▶ Dataset extract:
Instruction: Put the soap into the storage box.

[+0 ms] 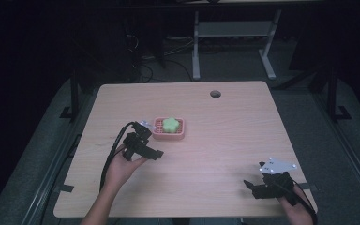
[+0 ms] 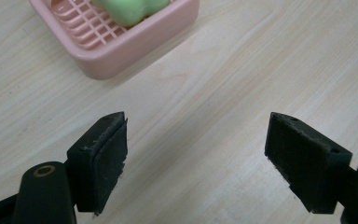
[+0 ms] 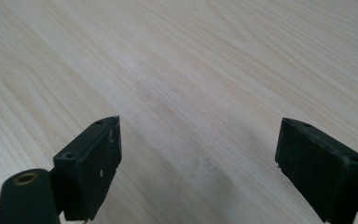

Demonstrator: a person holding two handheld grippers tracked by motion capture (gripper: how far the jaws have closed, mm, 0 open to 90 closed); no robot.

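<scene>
A pink slatted soap dish (image 1: 180, 132) sits left of the table's middle, with a green flower-shaped soap (image 1: 170, 123) lying in it. My left gripper (image 1: 155, 151) hovers just in front of the dish, open and empty; in the left gripper view the soap dish (image 2: 135, 44) and the soap (image 2: 130, 10) lie past the jaws at the upper left. Near the front right corner my right gripper (image 1: 249, 185) is open over bare wood, and its jaws stand wide apart around my right gripper (image 3: 198, 156) in its own view.
The wooden table (image 1: 225, 140) has a round cable hole (image 1: 215, 93) near its far edge. Beyond it stand white desk legs (image 1: 196, 47) and cables on a dark floor.
</scene>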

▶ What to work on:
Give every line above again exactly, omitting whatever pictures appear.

▶ Reply to the exercise:
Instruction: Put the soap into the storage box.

[+0 ms] 
[+0 ms] 
[+0 ms] 

Demonstrator: a person holding two handheld grippers tracked by motion capture (gripper: how far the jaws have closed, mm, 0 open to 90 closed); no robot.

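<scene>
A pink slatted soap dish (image 1: 180, 132) sits left of the table's middle, with a green flower-shaped soap (image 1: 170, 123) lying in it. My left gripper (image 1: 155, 151) hovers just in front of the dish, open and empty; in the left gripper view the soap dish (image 2: 135, 44) and the soap (image 2: 130, 10) lie past the jaws at the upper left. Near the front right corner my right gripper (image 1: 249, 185) is open over bare wood, and its jaws stand wide apart around my right gripper (image 3: 198, 156) in its own view.
The wooden table (image 1: 225, 140) has a round cable hole (image 1: 215, 93) near its far edge. Beyond it stand white desk legs (image 1: 196, 47) and cables on a dark floor.
</scene>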

This exercise has nothing further to it.